» Problem to work on:
Start at the line with "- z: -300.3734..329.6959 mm" in the records below, stop at the line with "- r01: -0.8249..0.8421", and return every line in that span exactly, the two end lines included.

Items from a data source
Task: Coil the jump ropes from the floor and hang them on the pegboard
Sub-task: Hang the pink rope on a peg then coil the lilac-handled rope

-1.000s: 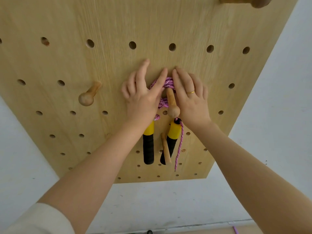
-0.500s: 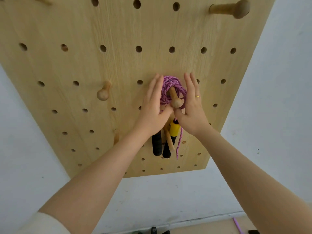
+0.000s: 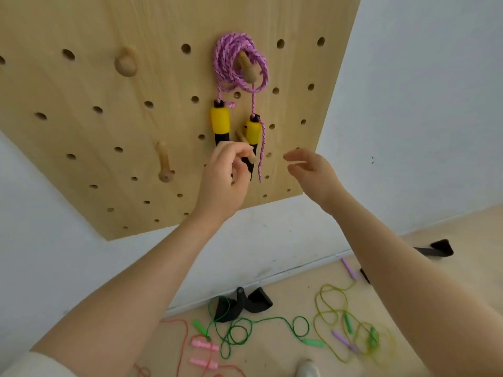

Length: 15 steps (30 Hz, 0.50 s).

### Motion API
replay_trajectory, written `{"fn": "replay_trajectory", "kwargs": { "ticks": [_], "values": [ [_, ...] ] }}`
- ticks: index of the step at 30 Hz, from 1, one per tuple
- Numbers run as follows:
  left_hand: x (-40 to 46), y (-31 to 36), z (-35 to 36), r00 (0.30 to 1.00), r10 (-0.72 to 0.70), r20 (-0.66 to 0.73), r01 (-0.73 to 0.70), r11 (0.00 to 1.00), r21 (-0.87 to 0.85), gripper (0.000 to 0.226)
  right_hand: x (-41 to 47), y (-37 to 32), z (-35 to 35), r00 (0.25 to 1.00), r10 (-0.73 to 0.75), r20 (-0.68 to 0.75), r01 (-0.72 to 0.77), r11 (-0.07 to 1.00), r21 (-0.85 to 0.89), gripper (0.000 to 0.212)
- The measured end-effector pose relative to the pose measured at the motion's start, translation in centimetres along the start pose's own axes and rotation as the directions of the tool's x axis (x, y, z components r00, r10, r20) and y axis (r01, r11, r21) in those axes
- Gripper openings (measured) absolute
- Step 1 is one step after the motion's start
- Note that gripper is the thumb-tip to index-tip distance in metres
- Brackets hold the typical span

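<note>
Hanging by its coil over the wooden peg [image 3: 246, 68] so the yellow handles dangle below it, the pink jump rope [image 3: 234, 63] is sitting secure; beneath that peg we are holding our left hand [image 3: 226, 175] loosely curled and our right hand [image 3: 310, 170] relaxed, both gripping nothing.

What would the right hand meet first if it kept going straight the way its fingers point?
Probably the loose purple rope end hanging beside the right yellow-and-black handle: the right hand points left toward it. Depth is unclear, so it might reach the pegboard instead.
</note>
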State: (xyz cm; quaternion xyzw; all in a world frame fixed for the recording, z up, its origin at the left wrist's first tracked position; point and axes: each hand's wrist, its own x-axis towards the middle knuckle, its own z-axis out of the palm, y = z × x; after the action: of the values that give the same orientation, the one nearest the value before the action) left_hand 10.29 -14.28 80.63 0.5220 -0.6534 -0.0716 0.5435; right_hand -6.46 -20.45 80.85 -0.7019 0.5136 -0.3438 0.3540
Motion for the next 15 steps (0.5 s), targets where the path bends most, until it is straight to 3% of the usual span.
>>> {"fn": "replay_trajectory", "kwargs": {
  "ticks": [4, 7, 11, 15],
  "values": [
    [-3.9, 0.8, 3.4, 0.972, -0.197, 0.13, 0.209, 0.974, -0.09, 0.018, -2.8, 6.0, -1.3, 0.974, 0.126, 0.189, -0.122, 0.992, -0.029, 0.014],
    [-6.6, 0.6, 7.4, 0.897, -0.332, 0.292, 0.357, 0.934, -0.033, 0.02, -5.0, 11.1, -2.8, 0.944, 0.2, 0.263, -0.181, 0.979, -0.095, 0.017],
    [-9.5, 0.4, 14.8, 0.725, -0.523, 0.448, 0.556, 0.828, 0.067, 0.021, -7.3, 18.8, -6.5, 0.895, 0.331, 0.298, -0.3, 0.943, -0.145, 0.016],
    [-12.5, 0.4, 23.2, 0.447, -0.676, 0.586, 0.76, 0.633, 0.15, 0.021, -9.1, 26.8, -10.9, 0.84, 0.45, 0.303, -0.407, 0.892, -0.198, 0.013]
  ]
}}
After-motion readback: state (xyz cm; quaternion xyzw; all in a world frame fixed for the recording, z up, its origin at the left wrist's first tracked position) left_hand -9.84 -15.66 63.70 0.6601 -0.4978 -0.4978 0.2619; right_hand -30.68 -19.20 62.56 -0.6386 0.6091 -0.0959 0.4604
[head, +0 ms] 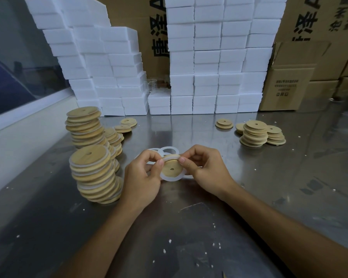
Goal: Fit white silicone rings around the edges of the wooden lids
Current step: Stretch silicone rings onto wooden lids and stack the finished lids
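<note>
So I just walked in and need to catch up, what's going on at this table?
A person is fitting a white silicone ring around a wooden lid, pinching it with the left hand and right hand above the metal table. The ring looks only partly seated. Ringed lids are stacked on the left, bare lids on the right, and spare rings lie just behind the hands.

Both forearms bare to the frame edge; I see no sleeves. Left hand (144, 178) and right hand (206, 168): ungloved, no rings, watch or bands visible. Fingernails short, unpainted.
</note>
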Demonstrator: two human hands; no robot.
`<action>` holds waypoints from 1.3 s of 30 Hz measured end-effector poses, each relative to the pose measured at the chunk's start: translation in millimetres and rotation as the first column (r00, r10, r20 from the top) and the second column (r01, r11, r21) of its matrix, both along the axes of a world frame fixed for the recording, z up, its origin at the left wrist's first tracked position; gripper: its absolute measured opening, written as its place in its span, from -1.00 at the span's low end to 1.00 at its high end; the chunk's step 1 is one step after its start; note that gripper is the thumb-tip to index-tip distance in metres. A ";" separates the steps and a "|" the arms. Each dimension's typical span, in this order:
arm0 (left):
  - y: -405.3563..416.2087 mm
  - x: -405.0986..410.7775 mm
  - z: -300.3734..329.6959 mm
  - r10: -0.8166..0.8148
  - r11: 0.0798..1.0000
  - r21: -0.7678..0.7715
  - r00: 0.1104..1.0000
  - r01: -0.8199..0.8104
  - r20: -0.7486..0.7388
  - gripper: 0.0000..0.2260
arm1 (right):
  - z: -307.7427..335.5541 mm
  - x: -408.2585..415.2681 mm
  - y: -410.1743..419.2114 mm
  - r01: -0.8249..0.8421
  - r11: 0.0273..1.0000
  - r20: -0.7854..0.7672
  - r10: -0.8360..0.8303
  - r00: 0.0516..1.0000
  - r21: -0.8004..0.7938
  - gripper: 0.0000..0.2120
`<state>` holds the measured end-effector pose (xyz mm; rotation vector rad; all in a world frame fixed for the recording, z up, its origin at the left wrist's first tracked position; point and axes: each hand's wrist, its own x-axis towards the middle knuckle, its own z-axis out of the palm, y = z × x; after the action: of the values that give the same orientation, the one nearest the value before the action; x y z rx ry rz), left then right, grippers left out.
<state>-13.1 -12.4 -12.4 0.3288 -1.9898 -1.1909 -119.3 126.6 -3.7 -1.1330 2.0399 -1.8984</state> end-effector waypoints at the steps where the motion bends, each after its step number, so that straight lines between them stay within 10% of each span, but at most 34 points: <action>1: -0.3 0.3 0.0 -0.007 1.000 0.006 1.000 0.007 0.008 -0.75 | 0.3 -0.1 0.0 -0.003 1.000 0.003 0.003 1.000 0.001 -0.95; 39: 8.9 2.8 7.1 0.071 0.987 -0.141 0.996 -0.078 -0.060 -0.71 | 6.3 1.2 5.2 -0.051 0.999 0.140 0.051 0.989 -0.003 -0.83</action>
<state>-10.2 -3.5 -5.3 0.2918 -1.9856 -0.9936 -118.1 131.8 2.6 -1.0108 1.9201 -1.8949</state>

» Response below:
  - z: -300.3734..329.6959 mm
  - r10: -0.8166..0.8148
  - r11: 0.0798..1.0000
  - r21: -0.7678..0.7715
  - r00: 0.1104..1.0000
  - r01: -0.8199..0.8104
  - r20: -0.7486..0.7388
  - gripper: 0.0000..0.2260
arm1 (right):
  - z: -307.7427..335.5541 mm
  - x: -408.2585..415.2681 mm
  - y: -410.1743..419.2114 mm
  - r01: -0.8249..0.8421

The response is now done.